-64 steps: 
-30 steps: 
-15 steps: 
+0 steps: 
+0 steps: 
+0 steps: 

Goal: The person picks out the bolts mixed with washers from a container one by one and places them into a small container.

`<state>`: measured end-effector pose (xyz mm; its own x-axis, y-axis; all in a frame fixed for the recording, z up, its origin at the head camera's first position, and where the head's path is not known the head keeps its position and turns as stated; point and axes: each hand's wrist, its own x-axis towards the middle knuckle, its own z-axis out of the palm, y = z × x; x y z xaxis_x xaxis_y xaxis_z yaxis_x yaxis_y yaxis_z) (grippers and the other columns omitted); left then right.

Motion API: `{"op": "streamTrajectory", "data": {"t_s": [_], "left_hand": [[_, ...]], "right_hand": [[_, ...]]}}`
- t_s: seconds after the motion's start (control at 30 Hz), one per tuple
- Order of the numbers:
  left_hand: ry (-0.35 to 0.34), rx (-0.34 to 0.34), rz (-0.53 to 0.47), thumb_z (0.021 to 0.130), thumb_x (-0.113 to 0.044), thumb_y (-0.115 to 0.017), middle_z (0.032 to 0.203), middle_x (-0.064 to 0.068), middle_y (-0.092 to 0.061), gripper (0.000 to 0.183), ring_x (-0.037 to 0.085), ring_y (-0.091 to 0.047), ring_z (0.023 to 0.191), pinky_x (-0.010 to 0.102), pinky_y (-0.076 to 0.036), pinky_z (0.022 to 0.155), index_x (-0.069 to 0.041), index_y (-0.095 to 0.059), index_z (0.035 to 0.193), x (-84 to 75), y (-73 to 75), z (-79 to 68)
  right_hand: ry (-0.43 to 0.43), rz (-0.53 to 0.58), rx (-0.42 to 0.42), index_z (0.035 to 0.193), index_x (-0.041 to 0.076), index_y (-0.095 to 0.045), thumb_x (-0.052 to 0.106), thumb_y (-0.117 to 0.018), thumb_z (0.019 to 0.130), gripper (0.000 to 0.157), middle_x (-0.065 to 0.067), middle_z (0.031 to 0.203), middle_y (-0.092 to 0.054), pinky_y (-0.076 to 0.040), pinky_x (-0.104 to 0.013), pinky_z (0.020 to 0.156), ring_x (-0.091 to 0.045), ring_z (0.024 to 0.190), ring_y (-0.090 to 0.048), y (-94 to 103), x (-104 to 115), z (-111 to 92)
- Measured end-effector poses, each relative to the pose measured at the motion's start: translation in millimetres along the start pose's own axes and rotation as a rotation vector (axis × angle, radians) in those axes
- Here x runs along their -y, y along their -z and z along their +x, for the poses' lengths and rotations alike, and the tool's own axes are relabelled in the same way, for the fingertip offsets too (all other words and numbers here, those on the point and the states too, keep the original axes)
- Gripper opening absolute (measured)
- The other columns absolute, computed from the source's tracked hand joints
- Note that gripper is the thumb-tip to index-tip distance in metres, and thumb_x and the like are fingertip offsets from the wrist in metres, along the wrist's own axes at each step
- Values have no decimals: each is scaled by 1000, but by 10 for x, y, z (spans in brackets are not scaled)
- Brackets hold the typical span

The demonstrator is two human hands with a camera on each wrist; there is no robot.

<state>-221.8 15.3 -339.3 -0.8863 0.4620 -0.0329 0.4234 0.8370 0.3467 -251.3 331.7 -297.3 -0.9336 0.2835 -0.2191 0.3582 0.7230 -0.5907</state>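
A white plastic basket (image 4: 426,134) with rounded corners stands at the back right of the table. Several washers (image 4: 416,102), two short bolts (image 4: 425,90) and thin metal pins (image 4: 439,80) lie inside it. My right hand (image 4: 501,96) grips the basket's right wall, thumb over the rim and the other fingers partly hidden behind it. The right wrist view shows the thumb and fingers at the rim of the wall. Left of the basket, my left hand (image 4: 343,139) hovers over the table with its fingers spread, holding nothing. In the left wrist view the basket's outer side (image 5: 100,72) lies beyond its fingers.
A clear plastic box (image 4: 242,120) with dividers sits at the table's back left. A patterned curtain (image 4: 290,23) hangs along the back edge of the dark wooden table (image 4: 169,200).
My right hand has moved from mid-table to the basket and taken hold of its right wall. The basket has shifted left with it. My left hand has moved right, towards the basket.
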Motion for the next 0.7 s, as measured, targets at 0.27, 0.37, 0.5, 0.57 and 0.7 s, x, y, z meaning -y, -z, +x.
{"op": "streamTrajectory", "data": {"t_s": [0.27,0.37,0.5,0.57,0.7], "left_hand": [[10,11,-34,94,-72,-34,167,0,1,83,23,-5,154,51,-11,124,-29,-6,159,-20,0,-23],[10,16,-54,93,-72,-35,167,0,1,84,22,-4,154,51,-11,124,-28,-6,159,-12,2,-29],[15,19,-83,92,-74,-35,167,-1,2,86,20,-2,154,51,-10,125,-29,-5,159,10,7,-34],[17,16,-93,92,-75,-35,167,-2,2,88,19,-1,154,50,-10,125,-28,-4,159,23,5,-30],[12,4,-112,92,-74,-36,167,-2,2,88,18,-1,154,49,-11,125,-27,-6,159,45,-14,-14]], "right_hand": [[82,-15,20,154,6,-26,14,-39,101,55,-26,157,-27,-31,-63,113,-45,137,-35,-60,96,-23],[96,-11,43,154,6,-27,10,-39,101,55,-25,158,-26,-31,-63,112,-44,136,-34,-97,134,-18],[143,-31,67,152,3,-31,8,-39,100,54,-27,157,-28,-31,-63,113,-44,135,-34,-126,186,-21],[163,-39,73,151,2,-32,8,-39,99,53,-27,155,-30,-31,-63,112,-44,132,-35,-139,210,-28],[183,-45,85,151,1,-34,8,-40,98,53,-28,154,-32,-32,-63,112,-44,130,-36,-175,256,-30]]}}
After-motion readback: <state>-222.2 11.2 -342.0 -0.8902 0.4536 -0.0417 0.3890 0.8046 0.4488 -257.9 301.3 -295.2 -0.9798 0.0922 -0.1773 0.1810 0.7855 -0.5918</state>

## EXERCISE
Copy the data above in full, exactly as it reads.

## WRITTEN RESPONSE
-64 steps: 
-30 steps: 
-15 steps: 
+0 steps: 
+0 steps: 
+0 steps: 

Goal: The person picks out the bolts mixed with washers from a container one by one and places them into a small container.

`<state>`: measured end-effector pose (xyz mm; its own x-axis, y-axis; all in a frame fixed for the recording, z up, its origin at the head camera's first position, and where the head's path is not known the head keeps its position and turns as stated; point and axes: each hand's wrist, its own x-axis towards the middle knuckle, its own z-axis out of the palm, y = z × x; x y z xaxis_x xaxis_y xaxis_z yaxis_x yaxis_y yaxis_z) (grippers and the other columns omitted); left then right.

Motion API: `{"op": "streamTrajectory", "data": {"t_s": [_], "left_hand": [[_, ...]], "right_hand": [[_, ...]]}}`
- t_s: seconds after the motion's start (control at 30 Hz), one per tuple
- Order of the numbers:
  left_hand: ry (-0.35 to 0.34), rx (-0.34 to 0.34), rz (-0.53 to 0.47), thumb_z (0.021 to 0.130), thumb_x (-0.113 to 0.044), thumb_y (-0.115 to 0.017), middle_z (0.032 to 0.203), middle_x (-0.064 to 0.068), middle_y (-0.092 to 0.061), gripper (0.000 to 0.183), ring_x (-0.037 to 0.085), ring_y (-0.091 to 0.047), ring_z (0.023 to 0.191), pinky_x (-0.010 to 0.102), pinky_y (-0.076 to 0.036), pinky_z (0.022 to 0.155), index_x (-0.069 to 0.041), index_y (-0.095 to 0.059), index_z (0.035 to 0.193), x (-84 to 75), y (-73 to 75), z (-79 to 68)
  right_hand: ry (-0.43 to 0.43), rz (-0.53 to 0.58), rx (-0.42 to 0.42), index_z (0.035 to 0.193), index_x (-0.041 to 0.076), index_y (-0.095 to 0.045), thumb_x (-0.052 to 0.106), thumb_y (-0.117 to 0.018), thumb_z (0.019 to 0.130), gripper (0.000 to 0.157), middle_x (-0.065 to 0.067), middle_z (0.031 to 0.203), middle_y (-0.092 to 0.054), pinky_y (-0.076 to 0.040), pinky_x (-0.104 to 0.013), pinky_z (0.020 to 0.156), ring_x (-0.091 to 0.045), ring_z (0.024 to 0.190), ring_y (-0.090 to 0.048), y (-94 to 103), x (-104 to 115), z (-111 to 92)
- Measured end-effector poses, each relative to the pose measured at the motion's start: translation in millimetres along the start pose's own axes and rotation as a rotation vector (axis × angle, radians) in those axes
- Here x runs along their -y, y along their -z and z along their +x, for the poses' lengths and rotations alike, and the tool's own axes are relabelled in the same way, for the fingertip offsets too (all other words and numbers here, those on the point and the states too, keep the original axes)
- Gripper opening absolute (measured)
- The other columns absolute, computed from the source's tracked hand joints
- Note that gripper is the thumb-tip to index-tip distance in metres, and thumb_x and the like are fingertip offsets from the wrist in metres, along the wrist's own axes at each step
- Values have no decimals: each is scaled by 1000, but by 10 for x, y, z (spans in brackets are not scaled)
- Brackets hold the typical span

The demonstrator is two human hands with a camera on each wrist; there is no robot.

<state>-221.8 15.3 -339.3 -0.8863 0.4620 -0.0329 0.4234 0.8370 0.3467 -251.3 331.7 -297.3 -0.9336 0.2835 -0.2191 0.3582 0.7230 -0.5907</state>
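A white plastic basket (image 4: 426,134) with rounded corners stands at the back right of the table. Several washers (image 4: 416,102), two short bolts (image 4: 425,90) and thin metal pins (image 4: 439,80) lie inside it. My right hand (image 4: 501,96) grips the basket's right wall, thumb over the rim and the other fingers partly hidden behind it. The right wrist view shows the thumb and fingers at the rim of the wall. Left of the basket, my left hand (image 4: 343,139) hovers over the table with its fingers spread, holding nothing. In the left wrist view the basket's outer side (image 5: 100,72) lies beyond its fingers.
A clear plastic box (image 4: 242,120) with dividers sits at the table's back left. A patterned curtain (image 4: 290,23) hangs along the back edge of the dark wooden table (image 4: 169,200).
My right hand has moved from mid-table to the basket and taken hold of its right wall. The basket has shifted left with it. My left hand has moved right, towards the basket.
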Motion for the next 0.7 s, as measured, targets at 0.27, 0.37, 0.5, 0.57 and 0.7 s, x, y, z meaning -y, -z, +x.
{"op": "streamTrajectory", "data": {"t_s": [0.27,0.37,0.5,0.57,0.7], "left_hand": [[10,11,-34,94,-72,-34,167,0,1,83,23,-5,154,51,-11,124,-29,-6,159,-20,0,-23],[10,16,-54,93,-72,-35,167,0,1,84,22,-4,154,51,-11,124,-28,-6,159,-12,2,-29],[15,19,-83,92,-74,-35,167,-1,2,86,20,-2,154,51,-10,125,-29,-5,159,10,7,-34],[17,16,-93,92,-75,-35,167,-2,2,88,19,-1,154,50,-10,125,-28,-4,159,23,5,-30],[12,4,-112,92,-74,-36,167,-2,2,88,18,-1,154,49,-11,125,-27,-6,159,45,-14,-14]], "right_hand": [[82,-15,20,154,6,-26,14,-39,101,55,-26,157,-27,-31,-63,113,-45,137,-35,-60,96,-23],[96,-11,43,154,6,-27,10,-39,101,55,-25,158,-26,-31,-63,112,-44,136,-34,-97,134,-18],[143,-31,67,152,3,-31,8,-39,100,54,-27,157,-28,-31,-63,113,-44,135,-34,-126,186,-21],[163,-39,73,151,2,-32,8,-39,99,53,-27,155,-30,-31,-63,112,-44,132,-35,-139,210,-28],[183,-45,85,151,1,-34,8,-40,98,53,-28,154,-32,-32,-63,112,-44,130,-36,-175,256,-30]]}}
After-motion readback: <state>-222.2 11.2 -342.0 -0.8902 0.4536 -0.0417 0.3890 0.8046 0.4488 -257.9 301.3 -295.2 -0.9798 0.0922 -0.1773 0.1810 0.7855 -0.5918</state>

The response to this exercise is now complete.